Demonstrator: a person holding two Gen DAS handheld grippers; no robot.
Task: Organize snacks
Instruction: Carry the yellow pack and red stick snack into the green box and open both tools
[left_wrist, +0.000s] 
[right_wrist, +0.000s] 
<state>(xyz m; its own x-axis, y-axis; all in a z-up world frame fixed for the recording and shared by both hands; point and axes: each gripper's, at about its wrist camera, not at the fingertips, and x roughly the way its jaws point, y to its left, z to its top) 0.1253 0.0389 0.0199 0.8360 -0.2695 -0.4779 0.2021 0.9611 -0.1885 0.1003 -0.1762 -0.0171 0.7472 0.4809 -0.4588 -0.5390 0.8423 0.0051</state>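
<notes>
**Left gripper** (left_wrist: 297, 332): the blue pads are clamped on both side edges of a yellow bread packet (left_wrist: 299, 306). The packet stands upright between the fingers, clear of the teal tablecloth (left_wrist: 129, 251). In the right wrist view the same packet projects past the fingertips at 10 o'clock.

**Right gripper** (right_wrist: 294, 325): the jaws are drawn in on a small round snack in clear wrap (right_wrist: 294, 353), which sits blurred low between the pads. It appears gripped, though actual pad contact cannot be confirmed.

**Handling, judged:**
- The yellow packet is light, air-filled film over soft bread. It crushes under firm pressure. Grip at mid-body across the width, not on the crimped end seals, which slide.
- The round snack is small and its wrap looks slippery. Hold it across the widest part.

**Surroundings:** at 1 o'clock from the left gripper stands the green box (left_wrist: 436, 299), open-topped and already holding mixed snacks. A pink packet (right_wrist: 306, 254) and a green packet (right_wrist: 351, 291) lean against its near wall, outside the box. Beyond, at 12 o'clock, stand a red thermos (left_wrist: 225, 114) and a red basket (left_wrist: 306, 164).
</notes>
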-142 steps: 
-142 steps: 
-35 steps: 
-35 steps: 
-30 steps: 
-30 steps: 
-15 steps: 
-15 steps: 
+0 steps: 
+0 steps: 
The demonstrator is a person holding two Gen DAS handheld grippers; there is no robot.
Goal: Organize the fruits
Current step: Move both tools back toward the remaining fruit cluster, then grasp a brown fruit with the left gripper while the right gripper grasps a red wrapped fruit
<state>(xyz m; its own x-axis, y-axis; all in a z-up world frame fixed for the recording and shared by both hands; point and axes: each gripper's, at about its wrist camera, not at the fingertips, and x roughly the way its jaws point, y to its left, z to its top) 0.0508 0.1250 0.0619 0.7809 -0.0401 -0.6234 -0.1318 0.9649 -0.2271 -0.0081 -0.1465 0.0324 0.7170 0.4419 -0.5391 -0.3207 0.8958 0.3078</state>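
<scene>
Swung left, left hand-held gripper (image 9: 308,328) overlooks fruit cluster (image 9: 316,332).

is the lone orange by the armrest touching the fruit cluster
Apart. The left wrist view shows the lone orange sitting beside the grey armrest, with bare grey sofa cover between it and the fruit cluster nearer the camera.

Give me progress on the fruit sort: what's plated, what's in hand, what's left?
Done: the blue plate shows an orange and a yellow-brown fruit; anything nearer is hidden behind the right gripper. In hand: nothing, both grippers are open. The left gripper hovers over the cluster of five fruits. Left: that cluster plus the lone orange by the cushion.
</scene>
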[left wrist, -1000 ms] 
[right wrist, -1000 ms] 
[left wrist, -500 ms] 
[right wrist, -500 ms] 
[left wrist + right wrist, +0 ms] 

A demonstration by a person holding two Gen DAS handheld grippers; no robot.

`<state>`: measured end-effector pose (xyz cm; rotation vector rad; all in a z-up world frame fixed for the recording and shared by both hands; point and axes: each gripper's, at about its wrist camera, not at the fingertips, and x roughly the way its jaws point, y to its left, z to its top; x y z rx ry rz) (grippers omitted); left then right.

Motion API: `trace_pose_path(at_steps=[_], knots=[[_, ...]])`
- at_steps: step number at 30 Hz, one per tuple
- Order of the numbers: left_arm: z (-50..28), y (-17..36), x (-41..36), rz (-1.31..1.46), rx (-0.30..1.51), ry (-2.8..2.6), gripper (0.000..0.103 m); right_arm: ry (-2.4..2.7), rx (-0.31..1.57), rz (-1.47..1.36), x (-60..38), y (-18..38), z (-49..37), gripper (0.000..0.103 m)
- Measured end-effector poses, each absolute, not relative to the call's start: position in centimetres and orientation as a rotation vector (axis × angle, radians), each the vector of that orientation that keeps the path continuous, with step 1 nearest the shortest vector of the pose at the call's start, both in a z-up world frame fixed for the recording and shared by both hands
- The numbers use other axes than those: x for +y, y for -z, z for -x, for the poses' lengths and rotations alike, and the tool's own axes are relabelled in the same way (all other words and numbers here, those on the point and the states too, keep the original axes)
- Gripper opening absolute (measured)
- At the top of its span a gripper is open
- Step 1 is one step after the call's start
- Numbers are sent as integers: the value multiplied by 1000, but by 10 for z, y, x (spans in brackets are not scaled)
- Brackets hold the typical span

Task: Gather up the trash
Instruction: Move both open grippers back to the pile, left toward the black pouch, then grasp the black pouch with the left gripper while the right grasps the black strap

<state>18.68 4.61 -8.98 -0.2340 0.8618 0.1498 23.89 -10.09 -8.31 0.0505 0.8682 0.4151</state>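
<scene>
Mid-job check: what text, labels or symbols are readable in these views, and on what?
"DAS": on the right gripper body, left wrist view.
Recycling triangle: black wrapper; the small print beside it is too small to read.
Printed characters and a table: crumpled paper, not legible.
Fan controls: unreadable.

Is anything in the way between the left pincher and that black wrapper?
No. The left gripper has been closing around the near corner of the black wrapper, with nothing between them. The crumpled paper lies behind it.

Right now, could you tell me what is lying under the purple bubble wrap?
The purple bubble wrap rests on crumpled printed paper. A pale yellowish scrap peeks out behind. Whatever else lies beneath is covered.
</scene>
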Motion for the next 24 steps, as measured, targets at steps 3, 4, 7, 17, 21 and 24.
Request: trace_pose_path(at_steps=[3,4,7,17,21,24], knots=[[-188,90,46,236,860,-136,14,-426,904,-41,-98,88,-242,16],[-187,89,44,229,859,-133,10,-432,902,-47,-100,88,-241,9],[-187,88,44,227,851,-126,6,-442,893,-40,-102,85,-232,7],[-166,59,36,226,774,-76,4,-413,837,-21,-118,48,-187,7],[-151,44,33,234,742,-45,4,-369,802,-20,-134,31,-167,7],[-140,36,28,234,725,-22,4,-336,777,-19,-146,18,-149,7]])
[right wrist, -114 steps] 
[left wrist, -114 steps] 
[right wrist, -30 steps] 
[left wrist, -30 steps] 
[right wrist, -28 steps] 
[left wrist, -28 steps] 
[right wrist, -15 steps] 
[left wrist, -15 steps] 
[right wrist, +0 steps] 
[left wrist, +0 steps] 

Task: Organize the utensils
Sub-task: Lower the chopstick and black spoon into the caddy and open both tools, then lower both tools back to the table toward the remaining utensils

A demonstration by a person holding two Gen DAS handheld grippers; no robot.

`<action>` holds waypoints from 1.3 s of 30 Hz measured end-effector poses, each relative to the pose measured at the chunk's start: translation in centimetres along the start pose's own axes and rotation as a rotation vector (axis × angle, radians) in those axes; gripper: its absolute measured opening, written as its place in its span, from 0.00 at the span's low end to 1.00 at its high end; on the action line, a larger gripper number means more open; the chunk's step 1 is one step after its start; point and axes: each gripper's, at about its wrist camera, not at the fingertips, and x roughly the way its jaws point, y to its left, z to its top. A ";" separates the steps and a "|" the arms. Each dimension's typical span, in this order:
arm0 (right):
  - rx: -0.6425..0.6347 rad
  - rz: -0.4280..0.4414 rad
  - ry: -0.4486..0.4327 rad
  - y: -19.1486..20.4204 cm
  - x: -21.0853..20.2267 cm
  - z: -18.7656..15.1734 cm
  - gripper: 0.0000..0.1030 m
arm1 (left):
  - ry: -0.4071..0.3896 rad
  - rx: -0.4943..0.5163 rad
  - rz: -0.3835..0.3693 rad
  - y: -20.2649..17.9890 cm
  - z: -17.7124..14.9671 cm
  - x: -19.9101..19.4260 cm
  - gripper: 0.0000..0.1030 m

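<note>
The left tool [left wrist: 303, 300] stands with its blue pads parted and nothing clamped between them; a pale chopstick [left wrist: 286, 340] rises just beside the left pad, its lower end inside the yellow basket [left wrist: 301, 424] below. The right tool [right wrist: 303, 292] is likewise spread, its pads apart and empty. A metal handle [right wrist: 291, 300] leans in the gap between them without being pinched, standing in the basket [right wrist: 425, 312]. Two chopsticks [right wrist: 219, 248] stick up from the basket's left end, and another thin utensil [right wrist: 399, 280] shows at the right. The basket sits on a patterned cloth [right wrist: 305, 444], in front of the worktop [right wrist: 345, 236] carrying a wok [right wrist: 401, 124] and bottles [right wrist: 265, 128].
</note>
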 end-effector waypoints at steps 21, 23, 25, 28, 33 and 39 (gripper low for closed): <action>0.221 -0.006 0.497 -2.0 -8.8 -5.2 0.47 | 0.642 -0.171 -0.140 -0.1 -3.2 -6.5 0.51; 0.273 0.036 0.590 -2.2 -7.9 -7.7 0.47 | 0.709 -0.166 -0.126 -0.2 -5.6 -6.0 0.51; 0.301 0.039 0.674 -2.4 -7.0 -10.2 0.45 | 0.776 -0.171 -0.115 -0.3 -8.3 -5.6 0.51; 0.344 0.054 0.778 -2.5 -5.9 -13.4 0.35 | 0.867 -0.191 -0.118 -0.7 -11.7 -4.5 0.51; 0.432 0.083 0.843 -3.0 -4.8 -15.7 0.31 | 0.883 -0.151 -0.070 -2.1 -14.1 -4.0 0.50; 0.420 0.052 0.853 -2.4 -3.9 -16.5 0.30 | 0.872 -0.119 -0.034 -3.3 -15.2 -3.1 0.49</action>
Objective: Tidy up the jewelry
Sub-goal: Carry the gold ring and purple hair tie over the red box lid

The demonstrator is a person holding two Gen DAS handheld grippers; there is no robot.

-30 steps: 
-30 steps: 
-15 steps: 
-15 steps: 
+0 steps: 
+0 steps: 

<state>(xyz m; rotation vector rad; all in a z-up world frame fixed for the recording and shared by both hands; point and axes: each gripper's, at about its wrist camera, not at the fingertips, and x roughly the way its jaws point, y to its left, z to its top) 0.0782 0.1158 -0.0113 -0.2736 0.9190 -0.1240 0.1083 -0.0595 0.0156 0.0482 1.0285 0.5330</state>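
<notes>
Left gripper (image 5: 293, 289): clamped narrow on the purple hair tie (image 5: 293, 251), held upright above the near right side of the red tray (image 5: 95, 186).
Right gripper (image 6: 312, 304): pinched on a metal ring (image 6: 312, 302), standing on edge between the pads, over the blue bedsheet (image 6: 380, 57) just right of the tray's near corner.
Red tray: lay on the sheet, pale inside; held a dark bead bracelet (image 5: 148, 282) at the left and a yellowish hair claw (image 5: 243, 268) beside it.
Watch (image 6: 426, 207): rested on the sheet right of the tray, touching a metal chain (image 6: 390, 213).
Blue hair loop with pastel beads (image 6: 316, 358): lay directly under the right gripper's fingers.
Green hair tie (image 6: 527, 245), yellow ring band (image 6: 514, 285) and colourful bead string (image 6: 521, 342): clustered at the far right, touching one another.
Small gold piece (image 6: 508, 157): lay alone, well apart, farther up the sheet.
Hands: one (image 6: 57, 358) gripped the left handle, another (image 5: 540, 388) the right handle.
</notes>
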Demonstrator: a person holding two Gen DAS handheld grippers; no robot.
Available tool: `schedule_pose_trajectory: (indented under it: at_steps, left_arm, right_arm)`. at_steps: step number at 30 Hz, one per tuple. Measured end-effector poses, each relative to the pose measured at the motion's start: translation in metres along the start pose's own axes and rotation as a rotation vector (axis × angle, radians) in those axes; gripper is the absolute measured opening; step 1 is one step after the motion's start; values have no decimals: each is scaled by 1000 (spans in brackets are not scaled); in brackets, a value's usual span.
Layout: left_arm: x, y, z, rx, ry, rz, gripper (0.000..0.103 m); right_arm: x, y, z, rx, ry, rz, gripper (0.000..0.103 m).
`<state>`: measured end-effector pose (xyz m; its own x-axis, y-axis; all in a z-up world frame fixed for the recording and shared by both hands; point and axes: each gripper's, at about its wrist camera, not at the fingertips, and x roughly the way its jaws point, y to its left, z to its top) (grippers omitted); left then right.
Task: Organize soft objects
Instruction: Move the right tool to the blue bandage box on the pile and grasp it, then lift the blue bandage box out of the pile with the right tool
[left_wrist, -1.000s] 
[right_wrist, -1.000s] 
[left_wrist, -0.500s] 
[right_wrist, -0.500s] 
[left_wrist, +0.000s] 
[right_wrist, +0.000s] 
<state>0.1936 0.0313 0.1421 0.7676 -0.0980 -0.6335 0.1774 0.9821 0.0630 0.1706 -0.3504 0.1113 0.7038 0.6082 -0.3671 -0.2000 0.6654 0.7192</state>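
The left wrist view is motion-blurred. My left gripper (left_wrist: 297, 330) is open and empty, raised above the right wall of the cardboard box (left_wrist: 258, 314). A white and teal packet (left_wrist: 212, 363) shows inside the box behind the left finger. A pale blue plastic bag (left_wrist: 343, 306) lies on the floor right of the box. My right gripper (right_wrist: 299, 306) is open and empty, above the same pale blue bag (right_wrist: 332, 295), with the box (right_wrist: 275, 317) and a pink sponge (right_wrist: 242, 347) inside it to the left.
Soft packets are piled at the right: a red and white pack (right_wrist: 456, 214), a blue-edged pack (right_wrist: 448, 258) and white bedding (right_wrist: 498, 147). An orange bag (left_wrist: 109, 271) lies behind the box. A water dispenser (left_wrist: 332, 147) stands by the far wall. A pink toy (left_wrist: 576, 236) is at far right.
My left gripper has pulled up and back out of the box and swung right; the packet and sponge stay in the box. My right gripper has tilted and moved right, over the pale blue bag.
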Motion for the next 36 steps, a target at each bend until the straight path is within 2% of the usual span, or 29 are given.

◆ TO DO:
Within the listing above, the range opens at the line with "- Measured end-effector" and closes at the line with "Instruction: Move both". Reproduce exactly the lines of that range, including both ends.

◆ YOUR RESPONSE:
- Measured end-effector poses, each absolute, not relative to the call's start: position in centimetres and orientation as a rotation vector (axis × angle, radians), each the vector of that orientation that keeps the path continuous, with step 1 nearest the shortest vector of the pose at the call's start, both in a z-up world frame fixed for the recording and shared by both hands
- The numbers use other axes than those: x for +y, y for -z, z for -x, for the poses' lengths and rotations alike, and the tool's own axes are relabelled in the same way (all other words and numbers here, those on the point and the states too, keep the original axes)
- Gripper opening absolute (measured)
- At the top of its span a gripper is open
- Step 1 is one step after the call's start
- Numbers are sent as integers: the value multiplied by 1000, but by 10 for z, y, x (spans in brackets are not scaled)
- Brackets hold the typical span

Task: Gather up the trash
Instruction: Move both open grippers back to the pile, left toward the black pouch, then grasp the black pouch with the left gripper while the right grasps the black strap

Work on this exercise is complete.